### Work request
Return the lines below that carry the word "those".
----
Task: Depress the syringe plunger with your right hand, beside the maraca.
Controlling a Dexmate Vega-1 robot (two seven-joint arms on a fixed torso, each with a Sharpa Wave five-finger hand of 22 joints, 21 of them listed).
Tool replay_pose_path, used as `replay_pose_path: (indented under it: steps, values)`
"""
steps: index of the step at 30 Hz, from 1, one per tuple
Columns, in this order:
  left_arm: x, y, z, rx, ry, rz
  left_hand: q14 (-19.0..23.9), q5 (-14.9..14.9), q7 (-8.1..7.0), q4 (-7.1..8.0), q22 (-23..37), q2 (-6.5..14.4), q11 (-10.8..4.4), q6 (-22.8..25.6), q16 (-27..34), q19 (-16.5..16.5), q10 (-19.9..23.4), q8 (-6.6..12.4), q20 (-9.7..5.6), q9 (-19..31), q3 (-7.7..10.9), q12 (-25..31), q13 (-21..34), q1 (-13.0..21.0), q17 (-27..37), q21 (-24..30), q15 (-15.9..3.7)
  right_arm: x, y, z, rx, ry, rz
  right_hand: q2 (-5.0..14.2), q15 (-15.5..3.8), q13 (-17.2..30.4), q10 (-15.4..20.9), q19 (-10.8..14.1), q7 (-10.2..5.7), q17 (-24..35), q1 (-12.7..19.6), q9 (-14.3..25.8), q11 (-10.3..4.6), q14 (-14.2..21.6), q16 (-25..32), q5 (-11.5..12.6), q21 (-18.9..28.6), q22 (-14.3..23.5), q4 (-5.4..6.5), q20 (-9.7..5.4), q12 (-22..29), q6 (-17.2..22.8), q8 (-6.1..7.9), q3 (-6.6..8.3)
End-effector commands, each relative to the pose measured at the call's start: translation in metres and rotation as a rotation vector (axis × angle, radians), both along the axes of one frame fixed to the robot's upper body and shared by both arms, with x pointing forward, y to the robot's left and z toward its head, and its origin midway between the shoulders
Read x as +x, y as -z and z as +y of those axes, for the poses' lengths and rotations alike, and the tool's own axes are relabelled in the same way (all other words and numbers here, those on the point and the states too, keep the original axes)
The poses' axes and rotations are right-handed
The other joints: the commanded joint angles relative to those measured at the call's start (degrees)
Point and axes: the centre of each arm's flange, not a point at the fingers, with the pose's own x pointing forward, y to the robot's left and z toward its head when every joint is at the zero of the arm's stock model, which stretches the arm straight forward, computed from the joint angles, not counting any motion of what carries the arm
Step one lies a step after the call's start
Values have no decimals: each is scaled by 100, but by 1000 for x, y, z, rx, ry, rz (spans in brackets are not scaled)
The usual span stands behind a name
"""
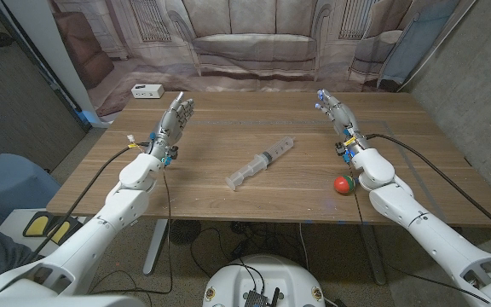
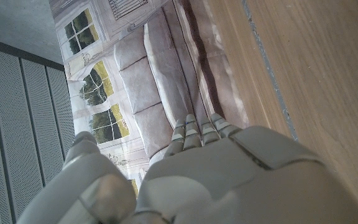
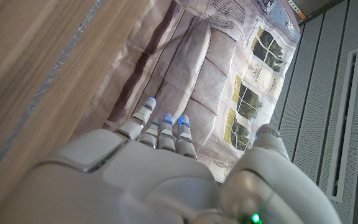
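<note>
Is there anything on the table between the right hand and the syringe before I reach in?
Nothing visible blocks it. Bare table lies between the right hand and the syringe. The maraca sits nearer the front edge, beside the right forearm, off the direct line.

No readable writing in any view

The syringe (image 1: 261, 162) on the wooden table (image 1: 228, 128) carries faint dark graduation marks along its barrel, too small to read as numbers. The white box (image 1: 146, 90) at the table's far left corner shows dark spots but no legible label, and the printed backdrop (image 1: 254, 38) bears only drawings.
</note>
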Motion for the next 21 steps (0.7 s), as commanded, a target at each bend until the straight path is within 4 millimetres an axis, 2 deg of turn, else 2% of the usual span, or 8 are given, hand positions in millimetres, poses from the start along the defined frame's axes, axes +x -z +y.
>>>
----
### Written reply
Read x as +x, y as -z and z as +y of those axes, for the poses' lengths and rotations alike, and the tool's own axes are relabelled in the same way (all other words and numbers here, those on the point and the states too, keep the original axes)
The other joints: the commanded joint angles relative to those measured at the call's start (degrees)

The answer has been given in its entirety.